The case centers around a rice subsidy program that Thailand’s current military government says she grossly mishandled. Yingluck’s bank accounts were frozen after an administrative ruling held her responsible for about $1 billion of the losses from the subsidy.
The case against Yingluck is widely seen as an effort to put another nail in the coffin of the political machine founded and directed by her brother, former Prime Minister Thaksin Shinawatra, who was ousted in a 2006 coup for alleged corruption and disrespect for the monarchy. The telecommunications mogul has been in self-imposed exile since 2008 to escape a prison sentence on a conflict of interest conviction. The 2006 coup triggered years of sometimes-violent battles for power in Thailand.
The Shinawatras’ critics describe them as corrupt, profit-seeking politicians, but their supporters have repeatedly voted them and their political allies into power. The supporters say the traditional political establishment opposes Thaksin because his electoral popularity threatens their entrenched privileges.
Thailand’s judiciary has been the target of widespread criticism that it operates with a political bias against Thaksin and his supporters.
“I beg the court for kindness and (to) please dismiss the charge,” Yingluck said in her closing statement to the court, according to prepared remarks. The verdict is to be issued Aug. 25.
Hundreds of Yingluck’s supporters outside the packed court Tuesday shouted, “Prime minister, fight, fight!”
Yingluck led the last elected government in Thailand before being ousted as prime minister in 2014 when a court ruled that a personnel transfer involved nepotism. The army initiated a coup soon afterward and a military-led government has remained in power since.
After another court appearance late last month, Prime Minister Prayuth Chan-ocha, who led the 2014 coup, warned her supporters to tread carefully. He said the government would not prevent people from gathering, but that “everyone must show restraint” and let the court decide the matter.
“What is being done to her now is not fair,” said Prasong Kaewtongta, 51. “I’m giving her moral support.”
Rudeeporn Jantarasena, 46, said she came to support Yingluck “because of the good that the Shinawatra family has done.”
“They laid the foundations for the people. Be it issues involving poverty, issues that involve your job, they laid very good foundations for middle-class citizens,” she said.
She echoed concern about Yingluck’s chances for justice, saying Yingluck’s political party seemed targeted for punishment that was infrequently applied to other political parties.
The rice subsidy was a flagship policy that helped Yingluck’s party win the 2011 general election.
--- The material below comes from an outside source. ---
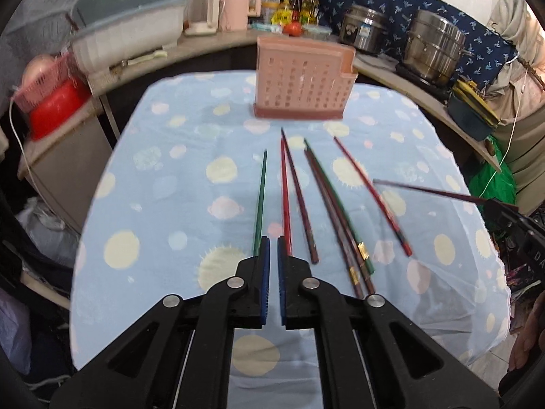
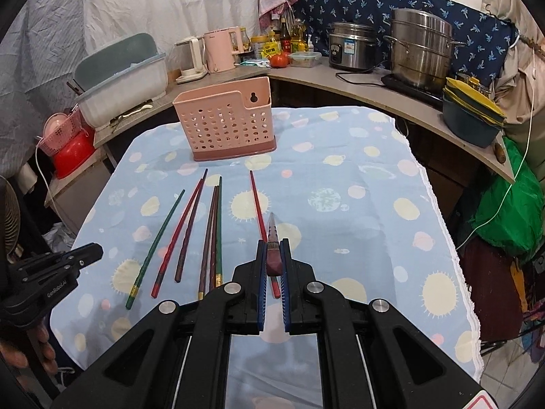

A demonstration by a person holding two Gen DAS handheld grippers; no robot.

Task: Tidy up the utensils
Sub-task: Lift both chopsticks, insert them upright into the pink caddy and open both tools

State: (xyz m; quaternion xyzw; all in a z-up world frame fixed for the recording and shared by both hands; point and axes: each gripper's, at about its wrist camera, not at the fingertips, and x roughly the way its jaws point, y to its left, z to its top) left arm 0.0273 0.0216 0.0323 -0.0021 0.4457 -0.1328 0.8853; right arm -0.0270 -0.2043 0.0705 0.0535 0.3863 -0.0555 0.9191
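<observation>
A pink perforated utensil holder [image 2: 224, 126] stands at the far side of the table [image 2: 357, 170]; it also shows in the left wrist view [image 1: 303, 80]. Several chopsticks [image 2: 190, 235] lie side by side on the cloth in front of it, also in the left wrist view [image 1: 327, 201]. My right gripper [image 2: 273, 248] is shut on a dark brown chopstick [image 2: 273, 238], held above the cloth and pointing forward; that chopstick shows at the right of the left wrist view [image 1: 425, 189]. My left gripper [image 1: 273, 245] is shut and empty, low over the near ends of a green chopstick [image 1: 260, 197] and a red chopstick [image 1: 285, 197].
A curved counter [image 2: 374, 85] behind the table carries kettles [image 2: 221, 49], bottles, a rice cooker [image 2: 351, 46] and a steel pot [image 2: 420, 47]. A dish rack [image 2: 119, 78] and a red bowl [image 2: 73, 156] stand at the left. A green bag [image 2: 507, 204] hangs at the right.
</observation>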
The government paid Thai farmers about 50 percent above what they would have received on the world market, with the intention of driving up prices by warehousing the grain.
Instead of driving up prices, other rice-producing countries captured the market by selling at competitive prices. Vietnam as a result replaced Thailand as the world’s leading rice exporter.
The government bought and stored 13.3 million tons of rice, but exported less than 1 million tons, costing the state billions of dollars.
Prosecutors in the negligence trial argued that Yingluck ignored warnings of corruption in the subsidy program.
In her prepared remarks, Yingluck said the rice subsidy program helped farmers escape severe financial hardship. She dismissed accusations of corruption.
“I have acted in good faith and never consented to any corruption by others,” she said, adding that “it is the pride of my life that once I had a chance to implement this policy for rice farmers.”